I recently watched Shanghai Vice, a remarkable seven-part documentary series directed by Phil Agland and narrated by Ian Holm, which aired in 1999 on Channel 4 in the UK. The series offers an intimate look at Shanghai’s rapid transformation during the 1990s, following Deng Xiaoping’s 1992 call for the city to spearhead China’s modernisation.
Filmed over three years, the series explores themes of love, crime, and punishment, highlighting the complexities of a society in flux. What makes it so compelling is the unprecedented access Agland and his team negotiated with the Shanghai police—particularly the city’s vice squad.
That access feels almost unimaginable today. The camera takes us inside interrogation rooms, private apartments, and late-night raids with a level of candor that’s both eye-opening and deeply affecting.
We come face to face with murderers confessing their crimes, bodies being fished out of rivers, victims’ families sobbing uncontrollably, the devastation following the 1996 Lijiang earthquake, and a child who needs urgent heart surgery but whose parents can’t afford it—all presented with a raw, unfiltered honesty that brings home the reality of these situations in a way I’ve never seen before.

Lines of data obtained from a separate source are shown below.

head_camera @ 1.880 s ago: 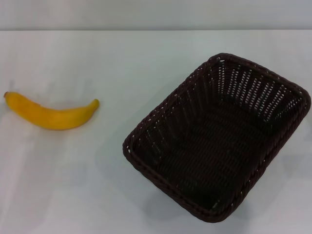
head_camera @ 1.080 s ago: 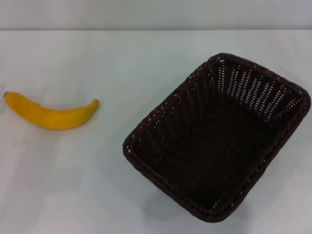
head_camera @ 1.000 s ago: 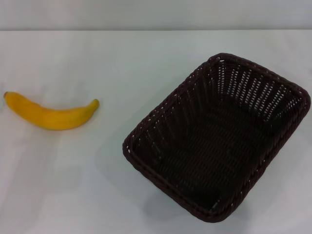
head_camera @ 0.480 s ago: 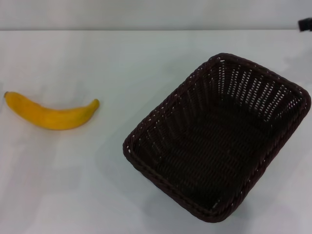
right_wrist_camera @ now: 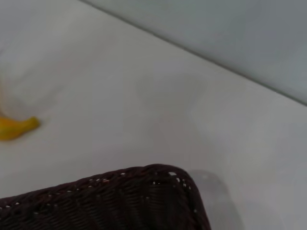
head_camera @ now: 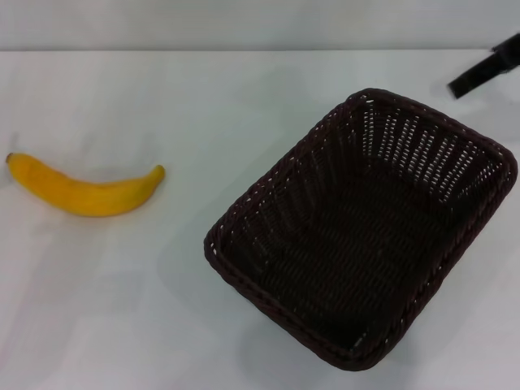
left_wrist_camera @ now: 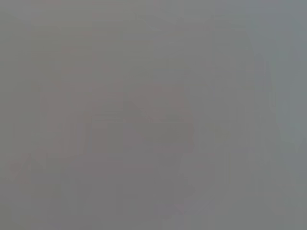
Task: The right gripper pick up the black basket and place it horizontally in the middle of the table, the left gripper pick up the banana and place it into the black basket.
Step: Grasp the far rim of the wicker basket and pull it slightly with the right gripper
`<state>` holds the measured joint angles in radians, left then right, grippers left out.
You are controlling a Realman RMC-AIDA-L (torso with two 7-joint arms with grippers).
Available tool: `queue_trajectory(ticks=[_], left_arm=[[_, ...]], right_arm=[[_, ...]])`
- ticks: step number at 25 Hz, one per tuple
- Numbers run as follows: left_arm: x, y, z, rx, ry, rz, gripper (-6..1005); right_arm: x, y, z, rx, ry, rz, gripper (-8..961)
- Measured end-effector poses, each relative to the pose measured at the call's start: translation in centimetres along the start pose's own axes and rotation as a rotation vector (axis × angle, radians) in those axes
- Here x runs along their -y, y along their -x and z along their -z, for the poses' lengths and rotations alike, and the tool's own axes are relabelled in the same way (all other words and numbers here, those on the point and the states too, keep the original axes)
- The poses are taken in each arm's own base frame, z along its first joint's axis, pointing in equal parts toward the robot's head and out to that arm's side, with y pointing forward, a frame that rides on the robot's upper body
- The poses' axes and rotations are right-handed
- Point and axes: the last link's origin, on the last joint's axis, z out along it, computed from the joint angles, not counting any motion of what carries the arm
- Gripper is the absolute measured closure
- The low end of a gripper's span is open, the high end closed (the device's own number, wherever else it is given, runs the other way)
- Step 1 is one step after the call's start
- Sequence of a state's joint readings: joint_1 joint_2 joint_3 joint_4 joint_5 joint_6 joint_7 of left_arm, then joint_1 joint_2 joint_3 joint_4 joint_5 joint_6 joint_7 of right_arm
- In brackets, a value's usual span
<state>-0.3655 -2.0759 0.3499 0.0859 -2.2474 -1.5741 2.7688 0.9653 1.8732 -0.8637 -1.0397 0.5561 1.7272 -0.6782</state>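
white tabletop [head_camera: 203, 97] fills the head view, with a pale wall strip along its far edge. only a dark, blocky piece of the right gripper [head_camera: 487, 71] shows at the far right edge, above the table and just beyond the far right corner of the black basket [head_camera: 366, 227], apart from it; whether its fingers are apart or together cannot be told, and it holds nothing visible. the basket sits on the right half of the table, turned at an angle, empty inside. the banana [head_camera: 85, 188] lies well apart on the left, curved, on the bare surface. the right wrist view shows a basket corner and the banana's tip. the left gripper appears nowhere; its wrist view is blank grey.
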Motion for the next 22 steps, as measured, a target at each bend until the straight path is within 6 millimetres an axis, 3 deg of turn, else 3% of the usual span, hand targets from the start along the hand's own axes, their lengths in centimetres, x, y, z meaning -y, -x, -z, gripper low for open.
queue_trajectory(ticks=[6, 22], left_arm=[[0.3, -0.1, 0.3, 0.001, 0.002, -0.007, 117], [1.0, -0.3, 1.3, 0.007, -0.013, -0.012, 118]], right_arm=[[-1.3, 0.8, -2.2, -0.076, -0.05, 0.024, 315], [-2.8, 0.0, -6.7, -0.204, -0.063, 0.055, 318]])
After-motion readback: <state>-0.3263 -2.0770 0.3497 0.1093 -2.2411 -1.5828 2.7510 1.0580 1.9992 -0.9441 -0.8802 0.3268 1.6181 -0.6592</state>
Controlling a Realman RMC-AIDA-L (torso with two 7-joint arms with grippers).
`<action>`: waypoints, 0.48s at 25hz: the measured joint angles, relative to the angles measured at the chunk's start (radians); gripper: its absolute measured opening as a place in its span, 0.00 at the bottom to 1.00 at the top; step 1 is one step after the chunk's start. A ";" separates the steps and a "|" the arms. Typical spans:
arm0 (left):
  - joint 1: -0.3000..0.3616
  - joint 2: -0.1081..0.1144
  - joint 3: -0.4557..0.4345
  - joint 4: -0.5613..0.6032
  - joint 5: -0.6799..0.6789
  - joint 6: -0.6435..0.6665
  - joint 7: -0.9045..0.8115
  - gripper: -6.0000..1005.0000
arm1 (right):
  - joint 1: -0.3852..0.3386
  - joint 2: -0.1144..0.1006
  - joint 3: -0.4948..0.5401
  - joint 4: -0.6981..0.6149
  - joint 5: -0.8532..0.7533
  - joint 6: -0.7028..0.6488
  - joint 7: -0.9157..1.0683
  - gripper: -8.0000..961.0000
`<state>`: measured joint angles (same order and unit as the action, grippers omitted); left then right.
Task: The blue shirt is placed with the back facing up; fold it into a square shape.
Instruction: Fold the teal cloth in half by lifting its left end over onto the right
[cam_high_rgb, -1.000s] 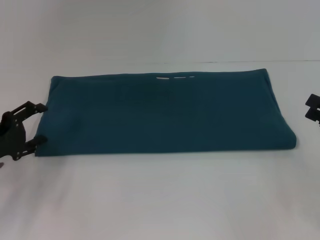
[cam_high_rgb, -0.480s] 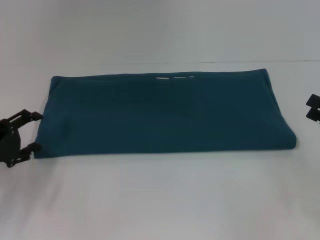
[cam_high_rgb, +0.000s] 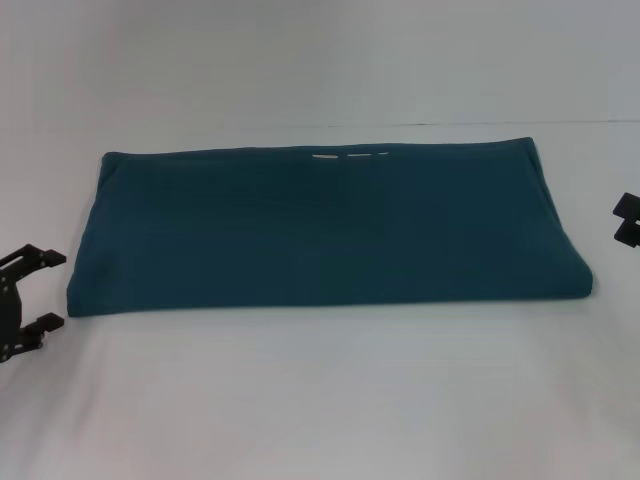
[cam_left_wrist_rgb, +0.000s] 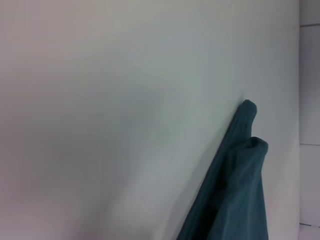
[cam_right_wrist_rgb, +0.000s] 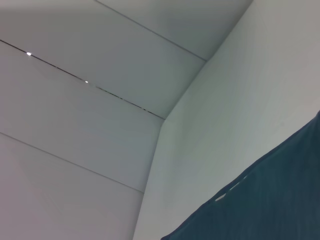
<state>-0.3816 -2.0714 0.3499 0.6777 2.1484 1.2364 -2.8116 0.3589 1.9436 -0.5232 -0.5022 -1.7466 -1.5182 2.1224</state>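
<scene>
The blue shirt (cam_high_rgb: 330, 225) lies folded into a long wide band across the white table, with small bits of white lettering showing at its far edge. My left gripper (cam_high_rgb: 45, 290) stands open at the table's left edge, just clear of the shirt's left end, with nothing between its fingers. Only the tip of my right gripper (cam_high_rgb: 627, 220) shows at the right edge, apart from the shirt's right end. A corner of the shirt (cam_left_wrist_rgb: 235, 190) shows in the left wrist view, and its edge (cam_right_wrist_rgb: 270, 200) in the right wrist view.
The white table (cam_high_rgb: 320, 400) runs wide in front of the shirt. A white wall (cam_high_rgb: 320, 60) rises behind it, and white wall panels (cam_right_wrist_rgb: 75, 125) fill the right wrist view.
My left gripper has drawn back to the left and downward, away from the shirt's left end that it was touching. The right gripper has barely moved. The shirt lies as before.
</scene>
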 joint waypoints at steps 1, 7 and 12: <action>-0.001 0.000 0.001 -0.004 0.000 -0.004 0.000 0.89 | 0.000 0.000 0.001 0.000 -0.001 0.000 0.000 0.67; -0.003 -0.003 0.004 -0.011 0.001 -0.016 -0.002 0.89 | 0.000 0.002 0.002 0.001 -0.002 0.002 0.001 0.67; -0.006 -0.009 0.005 -0.023 0.001 -0.029 -0.005 0.89 | 0.001 0.003 0.003 0.007 -0.002 0.003 0.001 0.67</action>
<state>-0.3876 -2.0803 0.3546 0.6552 2.1491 1.2070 -2.8170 0.3594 1.9462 -0.5202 -0.4953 -1.7489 -1.5157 2.1230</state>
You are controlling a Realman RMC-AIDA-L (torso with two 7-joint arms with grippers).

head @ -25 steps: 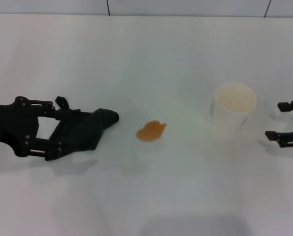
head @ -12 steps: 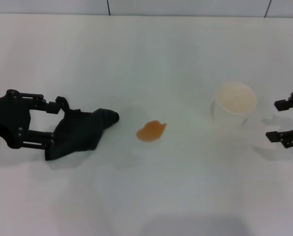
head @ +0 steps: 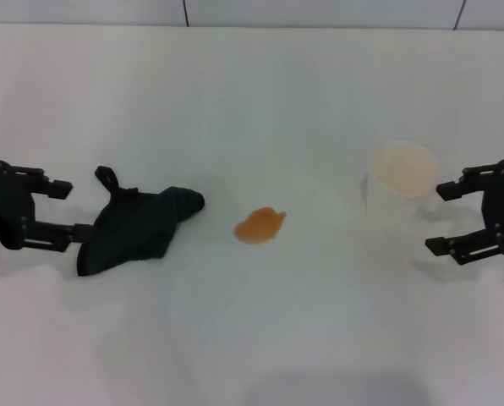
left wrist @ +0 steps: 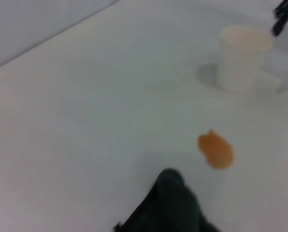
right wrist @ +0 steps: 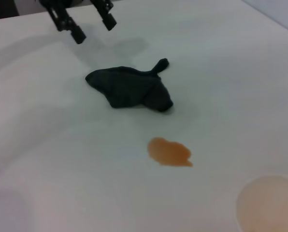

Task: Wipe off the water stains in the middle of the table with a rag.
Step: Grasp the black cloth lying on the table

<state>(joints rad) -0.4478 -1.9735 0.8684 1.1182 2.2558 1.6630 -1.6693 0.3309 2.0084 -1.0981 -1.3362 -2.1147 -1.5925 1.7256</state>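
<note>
The orange-brown water stains (head: 260,225) lie in the middle of the white table (head: 252,93); they also show in the left wrist view (left wrist: 215,151) and the right wrist view (right wrist: 169,152). The dark rag (head: 135,227) lies loose on the table to their left, its loop tab up; it shows too in the wrist views (left wrist: 168,205) (right wrist: 129,87). My left gripper (head: 66,208) is open and empty, just left of the rag, apart from it. It also shows in the right wrist view (right wrist: 91,26). My right gripper (head: 442,218) is open, just right of the cup.
A white paper cup (head: 402,182) stands right of the stain, close to my right gripper; it shows in the left wrist view (left wrist: 243,57) too. A tiled wall edge (head: 184,13) runs along the table's far side.
My left gripper has let go of the rag and drawn back to the left; the rag stays on the table. My right gripper has moved left, closer to the cup.
</note>
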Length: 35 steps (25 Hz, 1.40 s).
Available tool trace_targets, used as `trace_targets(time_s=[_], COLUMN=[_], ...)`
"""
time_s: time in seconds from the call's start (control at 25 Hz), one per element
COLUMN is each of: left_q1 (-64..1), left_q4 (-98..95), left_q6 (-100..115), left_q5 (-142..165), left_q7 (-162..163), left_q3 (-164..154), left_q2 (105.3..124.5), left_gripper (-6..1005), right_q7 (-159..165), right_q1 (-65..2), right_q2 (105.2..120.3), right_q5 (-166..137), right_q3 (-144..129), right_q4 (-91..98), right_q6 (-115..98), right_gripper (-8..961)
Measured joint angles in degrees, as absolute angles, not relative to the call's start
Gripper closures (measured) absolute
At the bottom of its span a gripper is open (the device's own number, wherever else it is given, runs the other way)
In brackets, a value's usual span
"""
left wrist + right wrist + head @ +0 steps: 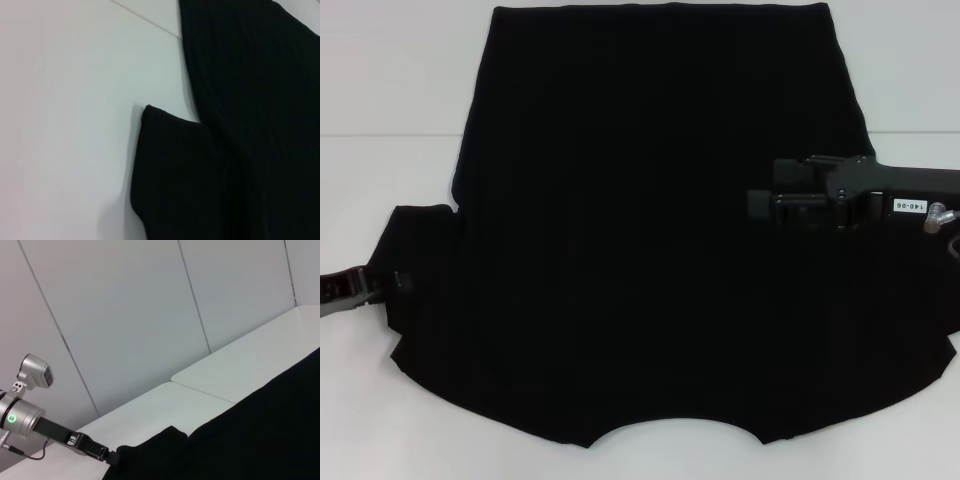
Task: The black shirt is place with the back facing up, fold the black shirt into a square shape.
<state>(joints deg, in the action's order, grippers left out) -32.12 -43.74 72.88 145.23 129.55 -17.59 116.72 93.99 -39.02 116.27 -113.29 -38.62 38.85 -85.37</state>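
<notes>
The black shirt (650, 250) lies spread flat on the white table (380, 90), its curved neckline toward the near edge. My left gripper (388, 284) reaches in from the left and is shut on the outer edge of the shirt's left sleeve (180, 175). The right wrist view shows that gripper (109, 456) meeting the sleeve, which is slightly raised there. My right gripper (760, 202) hovers above the right half of the shirt (270, 430), pointing toward the middle, clear of the cloth.
A seam (390, 134) crosses the bare white tabletop on both sides of the shirt. Pale wall panels (150, 315) stand beyond the table's far edge.
</notes>
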Motion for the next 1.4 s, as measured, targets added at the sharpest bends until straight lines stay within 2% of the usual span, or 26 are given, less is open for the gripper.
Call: trace_targets(time_s=[0.28,0.48,0.8,1.4], left_q1=[-32.3,-32.3,-32.2,-33.0], left_q4=[-43.7,-43.7,-43.7,-44.1], left_q6=[71.7,71.2,69.6,63.0], left_q5=[145.5,145.5,145.5,145.5], left_q7=[129.8,129.8,129.5,129.1], left_q3=[-18.0,-18.2,-18.2,-18.2], left_q2=[116.72,116.83,116.89,116.51], left_gripper=[607,849,1001,994], right_q7=[94.0,93.9,93.8,93.8], right_q1=[-38.9,-38.8,-38.5,-38.5], right_q2=[116.36,116.43,116.46,116.78], right_q5=[-113.3,-113.3,-112.7,-112.3], right_q3=[-38.6,-38.6,-38.6,-38.6], right_q4=[39.1,39.1,39.1,38.7], right_q6=[-85.4,-85.4,-85.4,-85.2], right_gripper=[71,71,71,71])
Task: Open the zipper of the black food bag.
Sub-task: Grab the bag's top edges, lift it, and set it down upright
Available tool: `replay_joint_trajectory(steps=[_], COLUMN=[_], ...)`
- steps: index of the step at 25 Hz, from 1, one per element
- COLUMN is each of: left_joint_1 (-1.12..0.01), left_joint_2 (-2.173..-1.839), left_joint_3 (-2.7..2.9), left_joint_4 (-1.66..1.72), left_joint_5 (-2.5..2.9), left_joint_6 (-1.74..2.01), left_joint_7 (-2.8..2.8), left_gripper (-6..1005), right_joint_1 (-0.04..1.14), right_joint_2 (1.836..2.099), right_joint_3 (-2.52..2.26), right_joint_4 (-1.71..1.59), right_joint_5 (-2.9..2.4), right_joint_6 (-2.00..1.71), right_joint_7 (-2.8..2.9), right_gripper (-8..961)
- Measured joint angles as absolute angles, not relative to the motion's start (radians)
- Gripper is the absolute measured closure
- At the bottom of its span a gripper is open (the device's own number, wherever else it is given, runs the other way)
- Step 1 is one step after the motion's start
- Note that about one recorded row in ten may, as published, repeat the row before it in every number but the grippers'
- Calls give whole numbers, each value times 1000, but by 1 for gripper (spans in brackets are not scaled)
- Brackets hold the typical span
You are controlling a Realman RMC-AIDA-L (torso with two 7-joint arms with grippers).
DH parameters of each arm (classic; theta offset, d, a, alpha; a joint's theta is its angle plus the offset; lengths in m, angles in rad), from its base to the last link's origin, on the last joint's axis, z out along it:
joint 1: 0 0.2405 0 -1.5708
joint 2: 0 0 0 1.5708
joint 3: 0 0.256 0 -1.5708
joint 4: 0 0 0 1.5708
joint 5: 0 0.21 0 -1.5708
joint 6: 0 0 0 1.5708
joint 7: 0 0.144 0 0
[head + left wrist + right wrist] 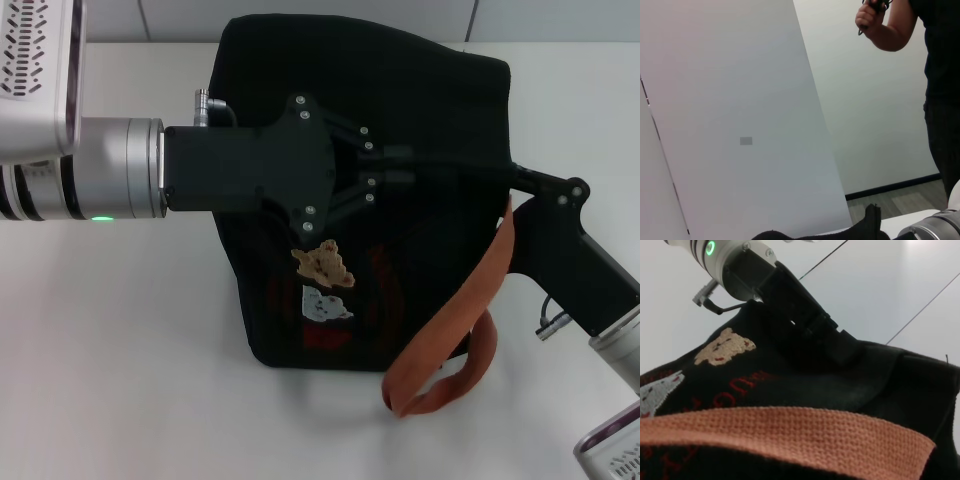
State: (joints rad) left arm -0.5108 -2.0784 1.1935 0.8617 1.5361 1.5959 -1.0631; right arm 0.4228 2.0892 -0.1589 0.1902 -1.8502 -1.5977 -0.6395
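Head view: black food bag (pixel 400 110) sits mid-table on the white table (pixel 120 350), bear patches (pixel 322 264) facing up, orange-brown handle (pixel 455 330) looped off its near right side. Left gripper (pixel 405 168) reaches in from the left over the bag top, fingers drawn close together at the zip line; whether they actually pinch the pull tab can't be told, black on black. Right gripper (pixel 520 180) comes in from the right at the bag's right top edge; its finger state can't be told. Zipper itself isn't distinguishable. Right wrist view: the handle (pixel 790 432) across the foreground, left gripper (pixel 805 315) on the bag (pixel 900 385). Left wrist view: mostly wall, person (pixel 935 75) standing behind.
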Motion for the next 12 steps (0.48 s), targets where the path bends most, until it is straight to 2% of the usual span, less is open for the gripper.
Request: replay_joint_trajectory(steps=[12], left_joint_1=[-511], left_joint_2=[-2079], left_joint_3=[1193], left_joint_4=[860], left_joint_5=[1534], left_joint_6=[1596], left_joint_7=[-1059], left_gripper=[897], right_joint_1=[432], right_joint_2=[2091], right_joint_3=[-160], right_joint_4=[190], right_joint_5=[-1855], right_joint_6=[-1582], right_joint_7=[-638], right_gripper=[881])
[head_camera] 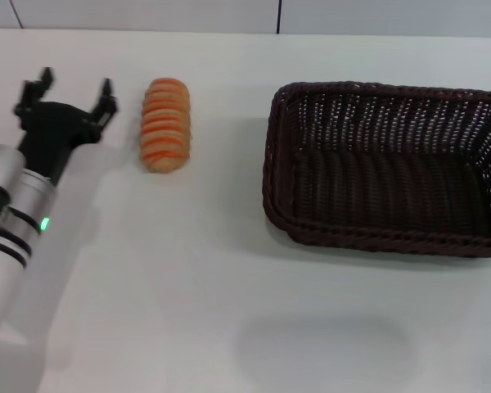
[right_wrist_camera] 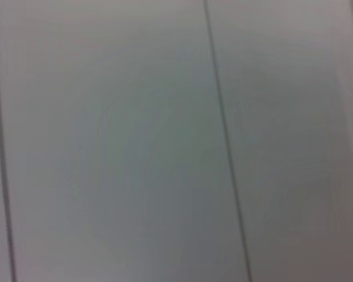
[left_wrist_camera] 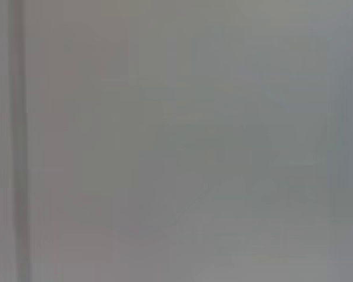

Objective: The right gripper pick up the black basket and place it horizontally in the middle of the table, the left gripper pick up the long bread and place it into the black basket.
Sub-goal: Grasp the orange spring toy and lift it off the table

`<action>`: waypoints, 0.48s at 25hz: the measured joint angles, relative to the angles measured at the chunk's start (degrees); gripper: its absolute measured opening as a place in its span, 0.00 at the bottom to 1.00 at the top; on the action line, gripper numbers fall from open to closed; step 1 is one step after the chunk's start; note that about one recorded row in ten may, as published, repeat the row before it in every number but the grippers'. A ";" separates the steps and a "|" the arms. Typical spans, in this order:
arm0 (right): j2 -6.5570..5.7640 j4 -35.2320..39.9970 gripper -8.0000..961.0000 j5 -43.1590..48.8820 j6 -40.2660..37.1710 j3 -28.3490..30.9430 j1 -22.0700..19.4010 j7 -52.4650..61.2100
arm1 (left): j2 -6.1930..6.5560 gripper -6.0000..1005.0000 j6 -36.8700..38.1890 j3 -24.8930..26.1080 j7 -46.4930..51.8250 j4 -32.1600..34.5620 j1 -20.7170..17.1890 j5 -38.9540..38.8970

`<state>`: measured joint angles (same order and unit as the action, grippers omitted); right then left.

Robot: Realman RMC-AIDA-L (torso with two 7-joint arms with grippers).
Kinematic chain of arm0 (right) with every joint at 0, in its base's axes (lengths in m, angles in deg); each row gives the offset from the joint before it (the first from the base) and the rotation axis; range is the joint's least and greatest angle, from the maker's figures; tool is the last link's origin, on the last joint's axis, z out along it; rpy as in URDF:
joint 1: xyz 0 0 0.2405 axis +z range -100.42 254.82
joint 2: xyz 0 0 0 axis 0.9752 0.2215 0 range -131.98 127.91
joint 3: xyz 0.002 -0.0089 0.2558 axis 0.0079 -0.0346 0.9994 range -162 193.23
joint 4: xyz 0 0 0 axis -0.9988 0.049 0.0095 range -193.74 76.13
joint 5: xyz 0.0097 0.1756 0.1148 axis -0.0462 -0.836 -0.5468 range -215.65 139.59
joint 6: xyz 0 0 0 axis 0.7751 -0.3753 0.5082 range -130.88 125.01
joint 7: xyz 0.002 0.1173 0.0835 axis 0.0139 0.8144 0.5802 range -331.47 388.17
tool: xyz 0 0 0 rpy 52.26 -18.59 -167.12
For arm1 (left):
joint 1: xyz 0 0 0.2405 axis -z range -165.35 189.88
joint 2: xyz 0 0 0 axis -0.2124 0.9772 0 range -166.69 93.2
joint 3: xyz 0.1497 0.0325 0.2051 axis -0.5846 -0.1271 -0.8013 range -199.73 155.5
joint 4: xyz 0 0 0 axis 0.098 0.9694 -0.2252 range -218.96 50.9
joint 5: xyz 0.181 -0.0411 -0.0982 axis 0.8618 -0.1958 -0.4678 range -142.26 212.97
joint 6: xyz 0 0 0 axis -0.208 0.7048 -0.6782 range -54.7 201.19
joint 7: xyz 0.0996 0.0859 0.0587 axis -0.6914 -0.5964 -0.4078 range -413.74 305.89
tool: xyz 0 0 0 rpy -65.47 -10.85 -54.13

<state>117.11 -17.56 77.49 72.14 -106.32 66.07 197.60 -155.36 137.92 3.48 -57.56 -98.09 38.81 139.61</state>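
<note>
you get bright, even overhead light on the table, with soft faint shadows. both wrist views show you only blurred, featureless grey panels.

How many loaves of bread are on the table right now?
1: the long bread lies on the table between the open left gripper and the empty black basket.

Left wrist view: a plain grey surface and one seam, with no object in view.

A flat, pale grey surface fills the whole picture, uniform in tone and without texture or markings. A single darker vertical band runs the full height of the picture close to one side. No table edge or corner can be made out, so what the surface is cannot be told.
</note>
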 joint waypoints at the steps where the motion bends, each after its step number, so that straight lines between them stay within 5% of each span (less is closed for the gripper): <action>1: 0.00 0.00 0.88 0.00 0.00 0.00 0.00 0.00 | 0.00 0.86 0.00 0.00 0.00 0.00 0.00 0.00; 2: 0.00 -0.64 0.88 -0.97 0.00 -0.11 0.28 0.01 | -0.13 0.86 -0.12 -4.96 -0.08 -0.16 1.07 0.00; 4: 0.00 -1.36 0.88 -1.88 0.00 -0.16 0.56 0.02 | -0.17 0.86 -0.56 -7.00 -0.02 -0.48 1.71 0.01; 12: -0.17 -2.53 0.88 -2.07 0.34 -0.30 1.40 0.07 | -0.20 0.86 -7.73 -10.19 -0.09 -1.59 4.68 -0.02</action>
<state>116.94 -20.10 75.42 72.48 -106.61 67.46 197.68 -155.56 130.19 -6.71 -57.65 -99.67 43.49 139.59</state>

The documentary captures the humanity and contradictions of both those enforcing the law and those living on its margins. It lingers on moments of vulnerability, humor, and quiet desperation—always observing, never judging.
There are no neat resolutions. Many of the people we meet are left where they began—trapped in cycles of poverty, moral compromise, or bureaucratic inertia. But that’s what makes Shanghai Vice so powerful. It’s a time capsule of a city wrestling with modernity, morality, and the human cost of progress. Quiet, poignant, and unforgettable.
The whole series is available on YouTube, and a facinating interview with the director is above.